Gorgeous George gets it on outside
By Barry Egan
Sunday May 27 2007
THE BOY George had sung emphatically about the power of faith the night before in Aarhus - "I need someone to hold me/But I'll wait for something more." And we needed it the next morning on the plane from Copenhagen Airport.
Minutes prior to takeoff, the pilot informed us there was an oil leak in the engine. We changed planes (and underpants).
But back to Captain George Michael, who will play to 90,000 bon vivants over two nights at the RDS in Dublin next week. From the moment he came on stage, he had the emotions of the crowd soaring at 35,000 feet in a moonlit sky over Denmark.
Georgios Kyriacos Panayiotou - for it is he - opened up to the booty-shakin' Waiting , which had 60,000 Danes dancing as if they were at some giant, and particularly exhilarating, outdoor wedding reception (their big fat Greek wedding?). And, as at any wedding, it wasn't long before he was singing about the specified joys of alfresco imtimacy . . .
"I think I'm done with the sofa/I think I'm done with the hall/I think I'm done with the kitchen table, baby," gorgeous George - the stubble-chinned superhunk in brown jeans and a torso-hugging black Prada T-shirt - sang on Outside, referencing his arrest in a Beverly Hills jacks in April 1998 by an undercover police officer. "I was followed into the restroom, and then, this cop - well, I didn't know he was a cop at the time, obviously - he started playing this game. I think it's called 'I'll show you mine, you show me yours, and then when you show me yours, I'm gonna nick you!'" he fessed up to Jay Leno at the time.

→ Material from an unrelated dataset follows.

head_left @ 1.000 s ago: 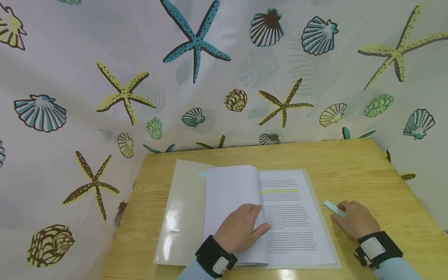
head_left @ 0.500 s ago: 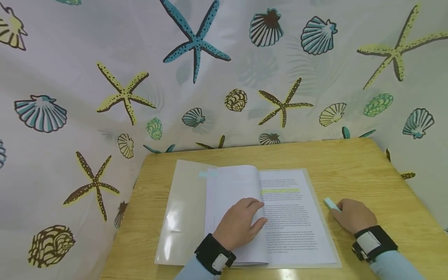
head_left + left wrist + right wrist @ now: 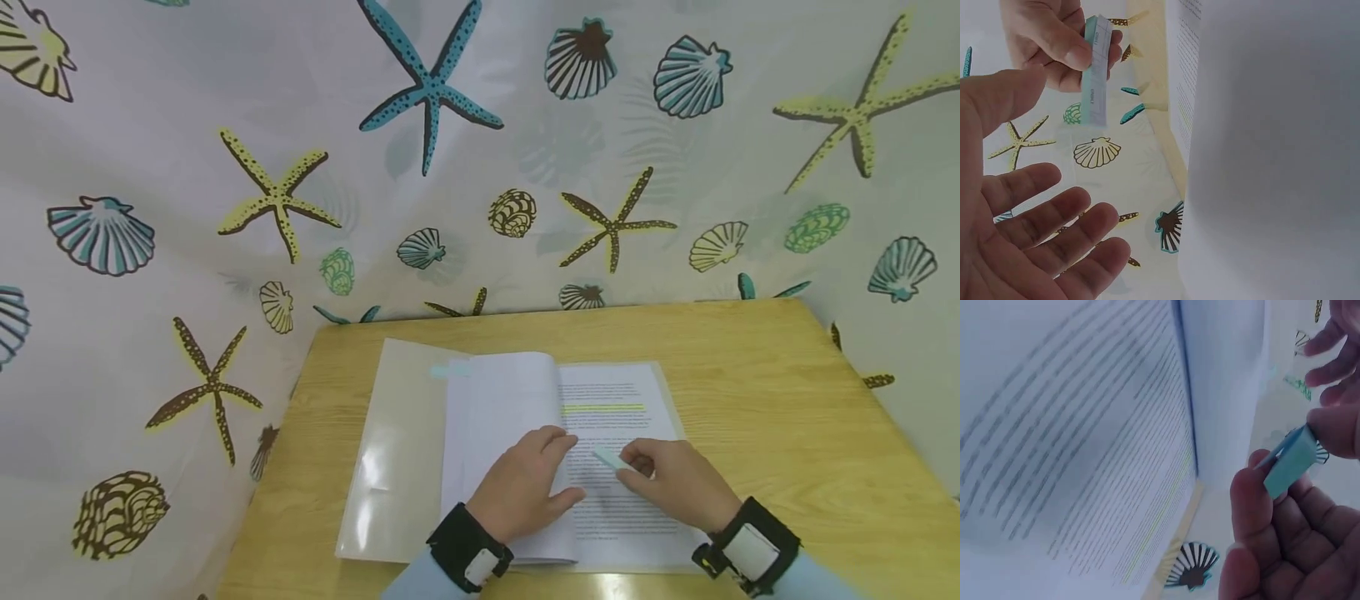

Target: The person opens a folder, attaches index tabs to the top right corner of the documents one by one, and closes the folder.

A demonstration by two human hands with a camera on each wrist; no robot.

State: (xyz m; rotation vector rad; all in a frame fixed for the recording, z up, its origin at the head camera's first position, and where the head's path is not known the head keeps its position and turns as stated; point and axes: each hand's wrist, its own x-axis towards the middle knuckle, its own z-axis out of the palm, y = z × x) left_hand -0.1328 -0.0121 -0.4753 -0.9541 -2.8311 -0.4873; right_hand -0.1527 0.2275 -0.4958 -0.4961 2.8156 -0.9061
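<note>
A stack of printed pages [image 3: 622, 387] lies open in a clear folder [image 3: 393, 417], with one line highlighted yellow. My left hand [image 3: 517, 492] rests on the turned-back pages [image 3: 513, 387] near the fold, its fingers relaxed and holding nothing. Over the printed page, my right hand [image 3: 678, 482] pinches a narrow light-teal pad of sticky notes [image 3: 609, 458] between thumb and fingers. In the left wrist view the pad [image 3: 1095, 72] shows small print on one face. The right wrist view shows its teal side [image 3: 1291, 464] at the fingertips.
A pale blue sticky strip [image 3: 450, 369] sticks out from the left edge of the turned pages. The folder lies on a wooden table [image 3: 780, 375], with a shell-and-starfish cloth [image 3: 465, 183] hanging behind and along the sides.
My right hand has moved left with the pad of sticky notes, from the bare table beside the folder to above the printed page. The left hand stays on the turned pages.
</note>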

Last Saturday night in Aarhus, George had the crowd on this hot summer night singing back the words to him: "Let's go outside!/In the sunshine!/I know you want to, but you can't say yes!" Sixty-five thousand Danes beg to differ, however, from the spontaneous outbursts of snogging (Danes French-kissing, anyone?) that song inspires.
You have to admire an international superstar such as George Michael for having the nerve to turn a song about shagging in the open air into a song grannies and teenagers alike can sing along to.
In reality, George Michael has always been about brave descions: in 2002 he wrote Wag The Dog, the merciless diatribe about Mr Blair's relationship with Mr Bush that would have been career suicide for most acts. (But then George is the artist who had the cojones to label his record company a slave-master and refused to publicise his then next album, Listen without Prejudice.)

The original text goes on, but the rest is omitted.